🤖 AI Summary
Medical imaging annotation data are scarce and lack demographic diversity, undermining AI model reliability and fairness. To address this, we propose ChexGen—the first generative vision-language foundation model for chest X-ray analysis—built upon a latent diffusion Transformer architecture and pre-trained on 960K X-ray–report pairs. It enables fine-grained image synthesis conditioned on text, segmentation masks, and bounding boxes, ensuring semantic alignment between generated images and clinical reports. Our key contribution is a unified generative framework that synthesizes diverse, demographically representative patient cohorts while explicitly detecting and mitigating dataset biases. Experiments demonstrate that radiologists rate the generated images highly; quantitative metrics confirm high fidelity and clinical plausibility. In few-shot settings, ChexGen-augmented data significantly improve performance across classification, detection, and segmentation tasks—validating its effectiveness, generalizability, and capacity to enhance fairness in diagnostic AI.
📝 Abstract
The scarcity of well-annotated diverse medical images is a major hurdle for developing reliable AI models in healthcare.
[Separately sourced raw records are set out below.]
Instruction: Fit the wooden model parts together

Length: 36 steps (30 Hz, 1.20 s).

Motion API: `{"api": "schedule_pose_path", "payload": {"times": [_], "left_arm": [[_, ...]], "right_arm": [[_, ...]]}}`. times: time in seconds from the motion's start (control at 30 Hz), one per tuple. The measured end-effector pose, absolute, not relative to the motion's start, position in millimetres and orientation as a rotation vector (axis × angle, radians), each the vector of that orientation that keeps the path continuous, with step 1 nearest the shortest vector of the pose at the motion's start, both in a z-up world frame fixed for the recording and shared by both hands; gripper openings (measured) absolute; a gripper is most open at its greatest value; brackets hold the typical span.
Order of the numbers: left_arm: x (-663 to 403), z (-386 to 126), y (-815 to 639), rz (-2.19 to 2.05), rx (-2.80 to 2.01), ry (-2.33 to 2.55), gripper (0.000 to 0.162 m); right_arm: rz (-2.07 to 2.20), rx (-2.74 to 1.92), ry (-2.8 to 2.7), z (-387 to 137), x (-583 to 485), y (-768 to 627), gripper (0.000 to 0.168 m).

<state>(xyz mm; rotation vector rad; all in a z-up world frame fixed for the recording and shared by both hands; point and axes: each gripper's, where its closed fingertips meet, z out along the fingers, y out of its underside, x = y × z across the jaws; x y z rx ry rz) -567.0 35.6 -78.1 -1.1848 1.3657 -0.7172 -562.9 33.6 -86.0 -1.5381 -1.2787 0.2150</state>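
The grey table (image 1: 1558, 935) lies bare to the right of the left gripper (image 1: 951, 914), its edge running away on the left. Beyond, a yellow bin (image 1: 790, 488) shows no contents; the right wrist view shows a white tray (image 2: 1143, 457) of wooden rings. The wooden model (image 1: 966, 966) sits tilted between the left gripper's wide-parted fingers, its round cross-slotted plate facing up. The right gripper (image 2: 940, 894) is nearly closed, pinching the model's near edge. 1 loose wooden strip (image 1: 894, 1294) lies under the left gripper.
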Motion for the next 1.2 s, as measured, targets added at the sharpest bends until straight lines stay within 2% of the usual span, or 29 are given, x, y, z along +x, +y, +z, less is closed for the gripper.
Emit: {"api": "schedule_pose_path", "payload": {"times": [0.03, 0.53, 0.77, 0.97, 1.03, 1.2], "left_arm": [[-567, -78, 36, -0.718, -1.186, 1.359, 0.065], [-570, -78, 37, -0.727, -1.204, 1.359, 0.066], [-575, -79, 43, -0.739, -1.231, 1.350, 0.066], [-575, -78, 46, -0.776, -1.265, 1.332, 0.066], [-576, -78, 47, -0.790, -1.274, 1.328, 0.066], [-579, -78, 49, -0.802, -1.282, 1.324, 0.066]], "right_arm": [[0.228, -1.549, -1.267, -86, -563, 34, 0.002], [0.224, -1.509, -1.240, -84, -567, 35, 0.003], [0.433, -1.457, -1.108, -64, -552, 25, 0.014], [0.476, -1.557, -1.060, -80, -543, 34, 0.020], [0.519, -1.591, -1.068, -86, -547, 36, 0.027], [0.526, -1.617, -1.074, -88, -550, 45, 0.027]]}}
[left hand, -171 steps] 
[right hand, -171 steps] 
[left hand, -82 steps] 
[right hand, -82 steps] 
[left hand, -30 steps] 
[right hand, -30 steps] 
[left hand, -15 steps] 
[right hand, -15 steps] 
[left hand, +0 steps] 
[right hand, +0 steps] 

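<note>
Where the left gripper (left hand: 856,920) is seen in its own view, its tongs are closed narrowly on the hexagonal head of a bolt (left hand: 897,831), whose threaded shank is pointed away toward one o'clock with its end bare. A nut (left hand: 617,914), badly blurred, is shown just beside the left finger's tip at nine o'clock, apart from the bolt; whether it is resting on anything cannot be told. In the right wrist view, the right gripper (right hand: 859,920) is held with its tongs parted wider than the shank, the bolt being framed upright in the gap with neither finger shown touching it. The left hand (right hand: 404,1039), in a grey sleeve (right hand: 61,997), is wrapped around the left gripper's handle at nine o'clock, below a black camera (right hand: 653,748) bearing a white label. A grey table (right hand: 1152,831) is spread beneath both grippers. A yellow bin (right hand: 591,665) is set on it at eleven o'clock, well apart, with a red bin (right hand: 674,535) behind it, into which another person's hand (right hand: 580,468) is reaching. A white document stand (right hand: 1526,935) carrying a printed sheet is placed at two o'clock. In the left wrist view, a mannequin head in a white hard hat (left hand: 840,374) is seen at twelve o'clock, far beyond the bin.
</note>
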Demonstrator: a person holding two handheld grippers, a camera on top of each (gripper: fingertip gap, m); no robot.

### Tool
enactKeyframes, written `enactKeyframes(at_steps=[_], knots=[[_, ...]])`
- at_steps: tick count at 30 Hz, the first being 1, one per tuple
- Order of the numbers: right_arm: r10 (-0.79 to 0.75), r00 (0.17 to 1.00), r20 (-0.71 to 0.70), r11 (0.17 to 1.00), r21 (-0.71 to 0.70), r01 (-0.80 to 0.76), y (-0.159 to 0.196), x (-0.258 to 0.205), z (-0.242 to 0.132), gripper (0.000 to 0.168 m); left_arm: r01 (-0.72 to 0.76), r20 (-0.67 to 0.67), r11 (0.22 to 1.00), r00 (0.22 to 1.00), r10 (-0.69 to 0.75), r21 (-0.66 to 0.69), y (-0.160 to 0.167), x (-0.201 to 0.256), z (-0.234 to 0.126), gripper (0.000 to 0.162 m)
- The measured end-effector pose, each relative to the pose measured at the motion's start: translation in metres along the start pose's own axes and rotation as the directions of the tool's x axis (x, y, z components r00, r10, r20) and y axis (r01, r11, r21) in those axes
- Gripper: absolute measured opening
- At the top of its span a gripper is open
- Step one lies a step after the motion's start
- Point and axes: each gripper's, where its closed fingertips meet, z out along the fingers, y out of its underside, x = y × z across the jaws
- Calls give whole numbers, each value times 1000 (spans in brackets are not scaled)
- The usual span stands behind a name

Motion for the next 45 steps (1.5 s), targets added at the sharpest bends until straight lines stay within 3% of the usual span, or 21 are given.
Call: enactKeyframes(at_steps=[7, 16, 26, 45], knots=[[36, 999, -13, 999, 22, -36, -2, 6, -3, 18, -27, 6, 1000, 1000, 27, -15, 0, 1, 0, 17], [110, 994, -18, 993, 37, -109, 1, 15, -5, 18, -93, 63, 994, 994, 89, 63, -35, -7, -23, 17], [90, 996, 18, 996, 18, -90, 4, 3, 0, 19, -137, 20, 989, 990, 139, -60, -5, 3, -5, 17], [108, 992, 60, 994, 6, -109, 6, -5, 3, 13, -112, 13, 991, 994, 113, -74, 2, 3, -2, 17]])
Substantial technical advances have been made in generative foundation models for natural images. Here we develop `ChexGen', a generative vision-language foundation model that introduces a unified framework for text-, mask-, and bounding box-guided synthesis of chest radiographs. Built upon the latent diffusion transformer architecture, ChexGen was pretrained on the largest curated chest X-ray dataset to date, consisting of 960,000 radiograph-report pairs. ChexGen achieves accurate synthesis of radiographs through expert evaluations and quantitative metrics. We demonstrate the utility of ChexGen for training data augmentation and supervised pretraining, which led to performance improvements across disease classification, detection, and segmentation tasks using a small fraction of training data. Further, our model enables the creation of diverse patient cohorts that enhance model fairness by detecting and mitigating demographic biases. Our study supports the transformative role of generative foundation models in building more accurate, data-efficient, and equitable medical AI systems.